Repeat the whole listing exactly, leaving nothing out.

------------------------------------------------

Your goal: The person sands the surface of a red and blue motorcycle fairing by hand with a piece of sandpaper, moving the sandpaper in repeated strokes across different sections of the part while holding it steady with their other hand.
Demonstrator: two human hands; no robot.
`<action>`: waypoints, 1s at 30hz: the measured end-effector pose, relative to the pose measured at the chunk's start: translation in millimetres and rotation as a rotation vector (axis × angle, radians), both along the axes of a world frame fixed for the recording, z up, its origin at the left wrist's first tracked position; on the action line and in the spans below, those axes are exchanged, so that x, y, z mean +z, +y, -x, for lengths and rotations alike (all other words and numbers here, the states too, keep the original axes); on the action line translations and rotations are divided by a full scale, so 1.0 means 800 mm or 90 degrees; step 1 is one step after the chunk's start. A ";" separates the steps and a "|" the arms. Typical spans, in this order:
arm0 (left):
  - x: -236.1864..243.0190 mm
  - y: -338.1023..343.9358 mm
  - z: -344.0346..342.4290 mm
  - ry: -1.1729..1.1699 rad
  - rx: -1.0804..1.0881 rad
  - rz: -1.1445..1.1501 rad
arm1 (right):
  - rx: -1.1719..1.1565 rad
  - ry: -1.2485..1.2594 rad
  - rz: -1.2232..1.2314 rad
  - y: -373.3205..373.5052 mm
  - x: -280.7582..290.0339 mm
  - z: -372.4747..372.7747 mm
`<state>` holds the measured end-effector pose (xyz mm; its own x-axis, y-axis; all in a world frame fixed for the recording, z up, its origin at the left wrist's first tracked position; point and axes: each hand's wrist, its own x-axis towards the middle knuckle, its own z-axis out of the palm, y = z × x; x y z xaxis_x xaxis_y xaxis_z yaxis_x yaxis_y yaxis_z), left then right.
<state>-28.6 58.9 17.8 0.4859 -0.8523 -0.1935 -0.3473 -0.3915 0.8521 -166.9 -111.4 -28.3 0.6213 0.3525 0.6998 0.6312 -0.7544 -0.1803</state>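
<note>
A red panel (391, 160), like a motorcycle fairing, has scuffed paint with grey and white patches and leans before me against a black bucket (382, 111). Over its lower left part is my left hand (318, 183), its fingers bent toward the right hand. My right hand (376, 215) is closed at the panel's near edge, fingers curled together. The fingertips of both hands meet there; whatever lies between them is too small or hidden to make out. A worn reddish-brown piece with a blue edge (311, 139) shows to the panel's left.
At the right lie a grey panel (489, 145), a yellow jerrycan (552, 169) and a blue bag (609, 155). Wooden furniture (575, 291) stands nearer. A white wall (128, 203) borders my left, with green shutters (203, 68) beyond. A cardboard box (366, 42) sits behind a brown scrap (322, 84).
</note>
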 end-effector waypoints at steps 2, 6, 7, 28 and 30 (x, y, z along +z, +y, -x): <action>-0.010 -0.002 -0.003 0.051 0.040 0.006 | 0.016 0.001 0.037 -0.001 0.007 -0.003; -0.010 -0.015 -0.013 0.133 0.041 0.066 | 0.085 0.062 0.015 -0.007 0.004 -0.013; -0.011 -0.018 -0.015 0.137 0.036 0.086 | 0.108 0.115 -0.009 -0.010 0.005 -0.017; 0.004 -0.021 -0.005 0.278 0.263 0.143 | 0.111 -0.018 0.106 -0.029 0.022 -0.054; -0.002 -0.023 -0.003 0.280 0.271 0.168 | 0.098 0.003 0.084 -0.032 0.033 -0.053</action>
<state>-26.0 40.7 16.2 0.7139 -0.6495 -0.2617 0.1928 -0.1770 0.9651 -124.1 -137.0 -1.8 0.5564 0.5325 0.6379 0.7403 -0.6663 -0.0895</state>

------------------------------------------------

RESPONSE TO THIS TASK =
Your goal: The person sands the surface of a red and blue motorcycle fairing by hand with a piece of sandpaper, moving the sandpaper in repeated strokes across different sections of the part while holding it steady with their other hand.
Demonstrator: two human hands; no robot.
`<action>`: waypoints, 1s at 30hz: the measured end-effector pose, relative to the pose measured at the chunk's start: translation in millimetres and rotation as a rotation vector (axis × angle, radians), both along the axes of a world frame fixed for the recording, z up, its origin at the left wrist's first tracked position; on the action line and in the spans below, those axes are exchanged, so that x, y, z mean +z, +y, -x, for lengths and rotations alike (all other words and numbers here, the states too, keep the original axes); on the action line translations and rotations are divided by a full scale, so 1.0 means 800 mm or 90 degrees; step 1 is one step after the chunk's start. A ";" separates the steps and a "|" the arms. Typical spans, in this order:
arm0 (left):
  - x: -236.1864..243.0190 mm
  - y: -338.1023..343.9358 mm
  - z: -344.0346..342.4290 mm
  - ry: -1.1729..1.1699 rad
  - rx: -1.0804..1.0881 rad
  - rz: -1.1445..1.1501 rad
arm1 (right):
  - rx: -1.1719..1.1565 rad
  - ry: -1.2485..1.2594 rad
  - rz: -1.2232..1.2314 rad
  - y: -373.3205..373.5052 mm
  - x: -280.7582..290.0339 mm
  - z: -372.4747..372.7747 mm
`<state>` holds the measured end-effector pose (xyz mm; its own x-axis, y-axis; all in a world frame fixed for the recording, z up, its origin at the left wrist's first tracked position; point and axes: each hand's wrist, its own x-axis towards the middle knuckle, its own z-axis out of the palm, y = z × x; x y z xaxis_x xaxis_y xaxis_z yaxis_x yaxis_y yaxis_z), left then right.
<state>-28.6 58.9 17.8 0.4859 -0.8523 -0.1935 -0.3473 -0.3915 0.8521 -166.9 -111.4 -28.3 0.6213 0.3525 0.6998 0.6312 -0.7544 -0.1803</state>
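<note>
A red panel (391, 160), like a motorcycle fairing, has scuffed paint with grey and white patches and leans before me against a black bucket (382, 111). Over its lower left part is my left hand (318, 183), its fingers bent toward the right hand. My right hand (376, 215) is closed at the panel's near edge, fingers curled together. The fingertips of both hands meet there; whatever lies between them is too small or hidden to make out. A worn reddish-brown piece with a blue edge (311, 139) shows to the panel's left.
At the right lie a grey panel (489, 145), a yellow jerrycan (552, 169) and a blue bag (609, 155). Wooden furniture (575, 291) stands nearer. A white wall (128, 203) borders my left, with green shutters (203, 68) beyond. A cardboard box (366, 42) sits behind a brown scrap (322, 84).
</note>
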 end-effector waypoints at steps 2, 6, 7, 28 and 30 (x, y, z along +z, +y, -x): <action>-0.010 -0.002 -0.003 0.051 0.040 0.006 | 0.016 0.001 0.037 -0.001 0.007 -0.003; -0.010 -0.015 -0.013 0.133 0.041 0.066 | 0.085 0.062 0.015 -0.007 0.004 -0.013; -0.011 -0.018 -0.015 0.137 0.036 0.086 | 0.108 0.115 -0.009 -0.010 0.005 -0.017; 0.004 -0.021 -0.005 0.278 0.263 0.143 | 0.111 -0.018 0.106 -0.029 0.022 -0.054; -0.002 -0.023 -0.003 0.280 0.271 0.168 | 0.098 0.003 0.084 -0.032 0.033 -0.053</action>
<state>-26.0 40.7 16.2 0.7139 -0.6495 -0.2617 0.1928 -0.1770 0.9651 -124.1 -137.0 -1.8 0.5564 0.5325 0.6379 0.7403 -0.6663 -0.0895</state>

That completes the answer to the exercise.